When patent applications were 20 pages long and an invention had a dozen or so claims on it, this wasn’t a huge problem. But nowadays, applications can stretch to hundreds of pages, and inventions may have hundreds or even thousands of claims. “With such an inefficient process, innovations and inventions that have the potential to change our lives are not reaching the marketplace quickly enough, and sometimes not at all,” wrote Douglas K. Norman, general patent counsel for Eli Lilly and Company, on the Lillypad blog. For similar reasons, many other large corporations are also in favor of the new law.
But the America Invents Act has infuriated many of those without fat corporate wallets. Independent inventors, academics, and small business owners wonder how they can beat large corporations to patent when big companies have entire departments devoted solely to technology research and intellectual property — making it possible to file much faster than their smaller competitors.
Some experts say this concern is overblown because the law includes a one-year grace period to protect academics and inventors who disclose their inventions before filing a patent. Robert Merges, a professor of law at University of California, Berkeley, noted in a San Francisco Chronicle article that this provision gives inventors one year to hone their inventions after disclosure. Pamela Samuelson, the director of UC Berkeley’s Center for Law and Technology, agreed: “The ‘little guy’ inventor story that this rule favors big firms is really a myth.”
And one provision of the America Invents Act may actually help small businesses save money, at least on the front end: Because the legislation expands application discounts available to small-scale and independent inventors, many small entities will actually see a reduction in patent application fees.
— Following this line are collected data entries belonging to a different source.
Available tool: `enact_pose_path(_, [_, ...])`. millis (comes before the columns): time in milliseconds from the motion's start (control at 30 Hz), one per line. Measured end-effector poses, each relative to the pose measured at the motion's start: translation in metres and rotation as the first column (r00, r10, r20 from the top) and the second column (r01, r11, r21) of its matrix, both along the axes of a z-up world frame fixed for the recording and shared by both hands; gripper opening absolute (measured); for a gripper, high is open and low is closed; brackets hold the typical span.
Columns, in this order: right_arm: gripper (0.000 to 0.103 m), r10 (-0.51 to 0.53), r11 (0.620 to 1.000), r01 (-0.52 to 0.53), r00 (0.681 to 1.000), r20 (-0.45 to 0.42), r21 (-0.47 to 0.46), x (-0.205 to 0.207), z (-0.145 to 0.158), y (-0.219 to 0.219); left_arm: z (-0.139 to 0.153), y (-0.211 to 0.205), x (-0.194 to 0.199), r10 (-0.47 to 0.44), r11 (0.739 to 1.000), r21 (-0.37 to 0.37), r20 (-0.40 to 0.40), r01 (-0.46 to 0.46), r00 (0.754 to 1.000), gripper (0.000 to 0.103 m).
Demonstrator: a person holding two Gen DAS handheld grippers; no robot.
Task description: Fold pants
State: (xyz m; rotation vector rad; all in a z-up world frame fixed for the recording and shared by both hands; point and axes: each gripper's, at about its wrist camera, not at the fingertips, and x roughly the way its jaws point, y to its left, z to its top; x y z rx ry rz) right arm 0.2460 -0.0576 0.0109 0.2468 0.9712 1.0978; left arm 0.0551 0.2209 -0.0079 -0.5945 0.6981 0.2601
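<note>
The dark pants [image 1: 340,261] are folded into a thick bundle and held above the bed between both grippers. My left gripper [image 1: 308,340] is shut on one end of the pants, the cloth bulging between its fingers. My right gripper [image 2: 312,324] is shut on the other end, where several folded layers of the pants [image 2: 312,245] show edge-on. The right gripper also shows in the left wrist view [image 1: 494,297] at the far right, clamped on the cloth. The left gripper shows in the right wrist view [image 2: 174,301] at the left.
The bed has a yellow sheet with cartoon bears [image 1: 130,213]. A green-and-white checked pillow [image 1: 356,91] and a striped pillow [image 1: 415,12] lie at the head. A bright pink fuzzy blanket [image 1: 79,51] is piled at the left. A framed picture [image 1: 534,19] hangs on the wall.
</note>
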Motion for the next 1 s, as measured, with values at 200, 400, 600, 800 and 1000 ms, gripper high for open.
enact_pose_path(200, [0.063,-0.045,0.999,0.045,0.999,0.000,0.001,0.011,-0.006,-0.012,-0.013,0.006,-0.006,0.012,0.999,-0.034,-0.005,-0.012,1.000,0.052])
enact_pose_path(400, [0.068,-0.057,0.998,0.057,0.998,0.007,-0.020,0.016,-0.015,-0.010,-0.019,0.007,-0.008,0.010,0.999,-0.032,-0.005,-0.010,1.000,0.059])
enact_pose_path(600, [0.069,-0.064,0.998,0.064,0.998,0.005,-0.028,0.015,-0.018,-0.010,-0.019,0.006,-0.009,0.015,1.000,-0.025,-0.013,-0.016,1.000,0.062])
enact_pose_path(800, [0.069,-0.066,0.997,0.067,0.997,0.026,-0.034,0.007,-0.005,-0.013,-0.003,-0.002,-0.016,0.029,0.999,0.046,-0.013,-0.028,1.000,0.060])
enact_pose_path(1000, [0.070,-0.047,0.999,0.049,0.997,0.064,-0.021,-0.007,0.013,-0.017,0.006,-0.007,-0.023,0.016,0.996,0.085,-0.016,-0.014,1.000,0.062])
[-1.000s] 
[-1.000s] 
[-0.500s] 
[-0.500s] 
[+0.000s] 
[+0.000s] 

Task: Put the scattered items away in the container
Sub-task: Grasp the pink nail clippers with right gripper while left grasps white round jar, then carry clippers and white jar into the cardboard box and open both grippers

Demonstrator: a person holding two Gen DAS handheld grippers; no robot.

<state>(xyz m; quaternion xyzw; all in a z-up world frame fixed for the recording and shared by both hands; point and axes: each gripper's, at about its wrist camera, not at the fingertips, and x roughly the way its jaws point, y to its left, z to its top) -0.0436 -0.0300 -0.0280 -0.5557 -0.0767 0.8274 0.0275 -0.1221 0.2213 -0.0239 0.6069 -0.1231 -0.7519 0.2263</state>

More $$$ For Patent Administration
Funding changes are also a big part of the new law. The America Invents Act stipulates that any USPTO earnings beyond its congressional appropriation can no longer be diverted from the USPTO to the general Treasury, as used to be the case. Last year, an estimated $53 million in patent fees was siphoned away from the office. USPTO director David Kappos estimates the new law will result in $300 million in extra earnings for the office, which will help it pay for much-needed IT upgrades and process overhauls, as well as help the office process its huge backlog of applications.
Part of that money will also go toward expanding the post-grant review process that is intended to settle potential legal battles before they start. Inventors or companies can contest the validity of a patent for nine months after it is issued, during which time the USPTO will go back and review the case. The goal is to keep expensive and lengthy patent fights out of the courts in the first place.
On the other hand, unlike the original efforts at patent reform, the final version of the bill does not change the current system of determining damages in patent infringement cases. That means it is unlikely to reduce the amount of huge jury awards — or do much to stop patent trolls.
Only time will tell whether the worst fears of small inventors and entrepreneurs come to pass. In the meantime, any inventor or business owner with a hot new idea shouldn’t wait to file a patent application with the USPTO. The patent game is about to change drastically — and if history is any indication, it won’t change again for a long time.